The full listing, word for word and free of images, is the expected result.

--- Supplied information ---

┏━━

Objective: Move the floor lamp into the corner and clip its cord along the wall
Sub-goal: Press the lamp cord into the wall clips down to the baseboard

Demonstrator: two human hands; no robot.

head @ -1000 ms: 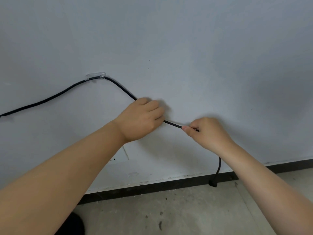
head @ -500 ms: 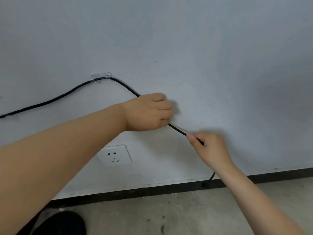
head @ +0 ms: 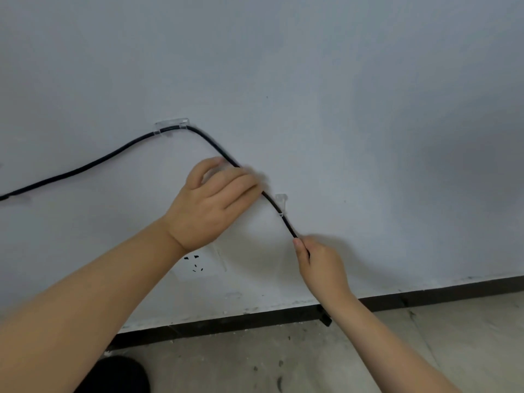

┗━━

--- Response to the exercise ---
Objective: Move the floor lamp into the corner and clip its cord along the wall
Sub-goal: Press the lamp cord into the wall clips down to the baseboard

Demonstrator: two human hands; no robot.

head @ -1000 ms: 
head @ -500 ms: 
head @ +0 ms: 

The output given is complete.